# Private Pond Results 04/12/08



## Jason (Oct 2, 2007)

I took the kids to a pivate pond today across the line in Bama and we slayed em'... No real biggies but within 3 hours we used up a couple tubes of crickets. Great pot stinkers, although we didn't keep any it was a great day to be out. I was even shin deep in some grass and was reeling in a crawdaddy when I got it close to me a hit came. It was a 3 ft. moccassin:doh I was able to pull him outta the water about 5-6 inches and he let go...I didn't stick around that area:nonono I would guestimate we caught at least 75-100....I personally caught 4 using 1 cricket several times...:letsdrink I took a bunch of pics so enjoy...The colors of the fishies are real purty!!!!










My wife's, cousin's, friends kid Zack (4 years old)










Great to see a youngin' smile!!!:letsdrink










Garth's "monster"!










Me & Logan's "monsters"...










PURTY COLORS










Tried to hold it as close as I could:banghead










My "baby gurl" Kaitlyn, and her "monster"!










Logan and his/our best un of the day....:clap










Picture does not do justice to the beautiful yeller on this un:reallycrying:letsdrink










Logan with another good un.....










More colors!!!










My baby gurl and another good un...:letsparty










My best un....:doh










Wait fer it...Wait fer it!!!! What can I find under there???










BINGO!!!:letsdrink That's called thick schools of fish!!!:letsparty

Day 2 will be posted tomorrow....Stay tuned!!!!:letsdrink


----------



## SKEETER (Dec 28, 2007)

Jason,

Looks like you had a good time, it's always good when you can get the kids involved.
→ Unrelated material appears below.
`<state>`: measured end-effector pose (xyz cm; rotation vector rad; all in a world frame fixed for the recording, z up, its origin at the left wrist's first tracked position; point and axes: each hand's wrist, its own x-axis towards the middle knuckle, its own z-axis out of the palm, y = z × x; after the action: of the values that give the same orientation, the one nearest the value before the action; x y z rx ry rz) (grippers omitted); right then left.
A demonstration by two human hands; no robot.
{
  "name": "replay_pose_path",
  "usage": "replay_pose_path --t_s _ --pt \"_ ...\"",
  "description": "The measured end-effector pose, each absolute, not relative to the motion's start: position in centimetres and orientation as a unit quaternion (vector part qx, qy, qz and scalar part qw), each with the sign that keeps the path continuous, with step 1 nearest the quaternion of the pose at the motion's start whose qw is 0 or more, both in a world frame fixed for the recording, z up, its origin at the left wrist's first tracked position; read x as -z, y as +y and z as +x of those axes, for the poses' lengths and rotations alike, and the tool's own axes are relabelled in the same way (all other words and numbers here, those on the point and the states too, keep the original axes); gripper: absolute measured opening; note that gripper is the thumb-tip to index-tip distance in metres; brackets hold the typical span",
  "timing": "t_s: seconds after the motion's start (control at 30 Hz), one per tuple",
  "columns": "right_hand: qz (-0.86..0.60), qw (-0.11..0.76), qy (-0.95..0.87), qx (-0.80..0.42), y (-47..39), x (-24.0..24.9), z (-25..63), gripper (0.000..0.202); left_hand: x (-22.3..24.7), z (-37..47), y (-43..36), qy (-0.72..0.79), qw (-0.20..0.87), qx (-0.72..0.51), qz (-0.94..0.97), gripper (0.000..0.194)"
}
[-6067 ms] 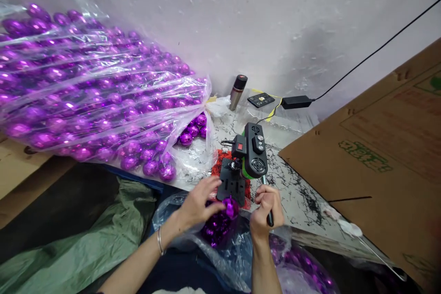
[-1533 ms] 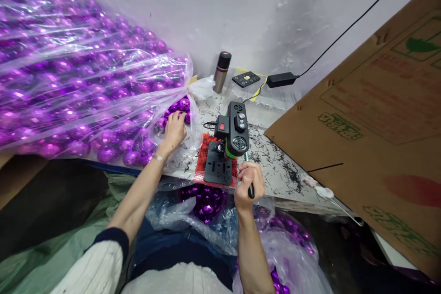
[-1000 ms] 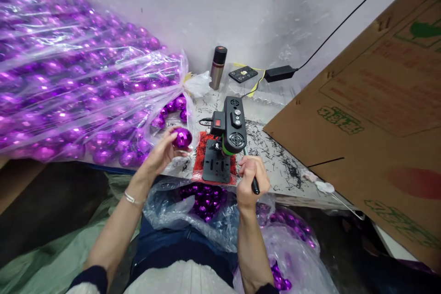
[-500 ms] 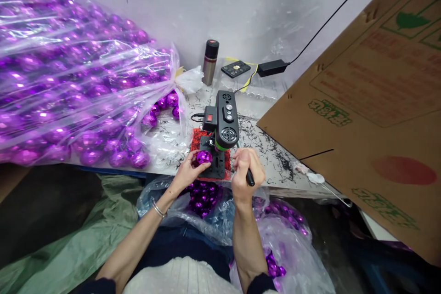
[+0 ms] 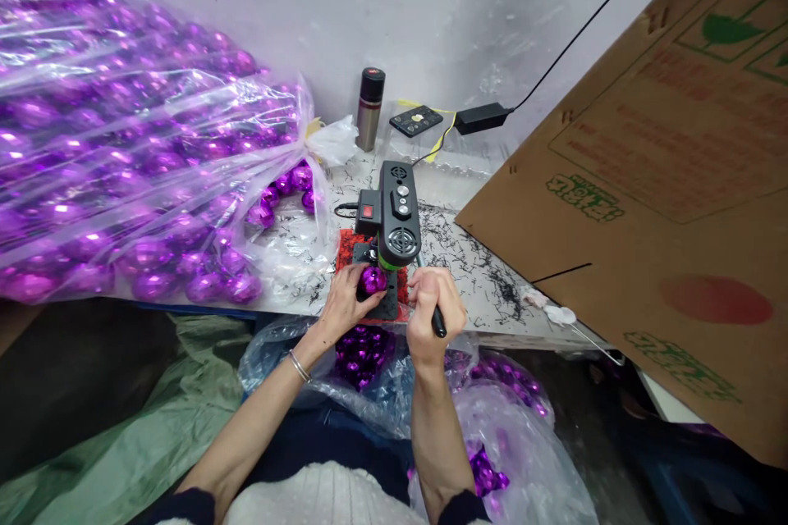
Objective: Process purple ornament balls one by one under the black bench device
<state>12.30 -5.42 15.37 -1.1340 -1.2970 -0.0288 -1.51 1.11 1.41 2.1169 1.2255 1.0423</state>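
Observation:
A shiny purple faceted ball sits between the thumb and fingers of my left hand, at the front of a small black bench drill press. The ball is over the press's dark base plate, which rests on a red mat. The drill head partly overhangs the ball's far side, and the bit is hidden from me. My right hand is wrapped round the black-ended lever at the right side of the press.
A tied clear bag of purple balls fills the left. Black shavings litter the white table. Behind stand a thermos, a phone and a power adapter. A large carton leans at right; an open bag of balls hangs below.
My left hand has brought the purple ball slightly further in under the drill head. My right hand stays on the lever. The whole view has shifted a little.

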Motion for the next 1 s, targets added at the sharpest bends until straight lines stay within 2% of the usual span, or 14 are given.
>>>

And that's one hell of a technique you have going on in that last pic, just be glad you didn't come up with that moccassin.


----------



## Murphy's Law (Sep 27, 2007)

Good post and pic's brother :clap It's always a good day of fishing when the kids are catching..... I love how you caught that last fish caveman style, I'm going to have to take you floundering :letsdrink


----------



## Reel Twiztid (Apr 8, 2008)

Cool pic's! Nothing like watching the eyes of kids light up when they're hooked up. Great job!:clap


----------



## welldoya (Oct 5, 2007)

Ya done good taking those kids fishing.

Looks like you caught some great bass bait. Just hook 'em thru the back on a 2/0 hook about 2' deep with a bobber and wait.
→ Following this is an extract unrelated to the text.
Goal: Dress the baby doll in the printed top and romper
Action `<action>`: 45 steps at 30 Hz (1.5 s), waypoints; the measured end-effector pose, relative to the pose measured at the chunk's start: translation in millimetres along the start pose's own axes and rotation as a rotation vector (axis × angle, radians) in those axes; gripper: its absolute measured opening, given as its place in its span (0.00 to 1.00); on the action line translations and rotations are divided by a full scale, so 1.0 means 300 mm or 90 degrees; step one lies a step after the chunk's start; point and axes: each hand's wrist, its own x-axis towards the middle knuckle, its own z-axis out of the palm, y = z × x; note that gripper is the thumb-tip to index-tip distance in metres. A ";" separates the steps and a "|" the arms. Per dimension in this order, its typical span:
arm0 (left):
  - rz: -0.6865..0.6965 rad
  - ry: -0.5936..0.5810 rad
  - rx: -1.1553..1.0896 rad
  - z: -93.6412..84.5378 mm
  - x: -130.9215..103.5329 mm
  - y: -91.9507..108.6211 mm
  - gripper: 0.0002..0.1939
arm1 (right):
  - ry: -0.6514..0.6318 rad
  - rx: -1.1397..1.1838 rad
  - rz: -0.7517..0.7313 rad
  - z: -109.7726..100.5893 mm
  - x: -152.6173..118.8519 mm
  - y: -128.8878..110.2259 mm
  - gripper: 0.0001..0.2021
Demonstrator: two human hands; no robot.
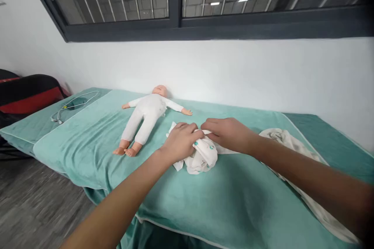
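Left hand [180, 142] grips the bunched printed cloth [204, 158]; right hand [228, 134] pinches its upper edge. Cloth lies beneath and between both hands, on the bed [330, 136]. Green cover [210, 202] extends from it to the front edge; doll [148, 108] lies left.

White cloth [204, 159], green-printed, crumpled, bunched up, on teal sheet [222, 206]
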 end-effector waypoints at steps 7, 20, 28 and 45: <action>-0.284 0.096 0.079 -0.128 0.014 0.019 0.14 | -0.110 0.091 0.329 -0.023 -0.146 0.102 0.15; -0.304 0.114 -0.634 -0.146 0.006 0.177 0.27 | 0.185 0.980 0.245 0.220 -0.097 -0.145 0.19; -0.276 0.245 -0.506 -0.101 -0.032 0.110 0.42 | 0.213 1.313 0.181 0.145 -0.052 -0.161 0.20; -0.867 0.340 -0.873 0.103 -0.627 0.019 0.33 | 0.106 0.601 0.178 0.504 -0.117 0.105 0.19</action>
Judging from the size of those fish, I'm betting that a lot of them need to be taken out of that pond. It probably has too many for the pond to support and their growth is stunted.


----------



## tyminer (Sep 27, 2007)

Thats awesome!!!


----------



## Jason (Oct 2, 2007)

> *welldoya (4/13/2008)*Ya done good taking those kids fishing.
> 
> Looks like you caught some great bass bait. Just hook 'em thru the back on a 2/0 hook about 2' deep with a bobber and wait.
> 
> Judging from the size of those fish, I'm betting that a lot of them need to be taken out of that pond. It probably has too many for the pond to support and their growth is stunted.


Tons of them little guys.....I was thinking more in the lines of catfish bait:shedevil Possibly a cook out w/ lot's of bream tater chips:letsdrink


----------



## fishingfromagunship (Oct 26, 2007)

Man, you caught a goggle-eye in there! Been a while since I did some fun pond fishing. I love to go out with my fly rod to catch breem and sunfish (also for catfish bait, too!). Too bad jug fishing is illegal in Florida...I love going home and bringing in huge cats! :toast


----------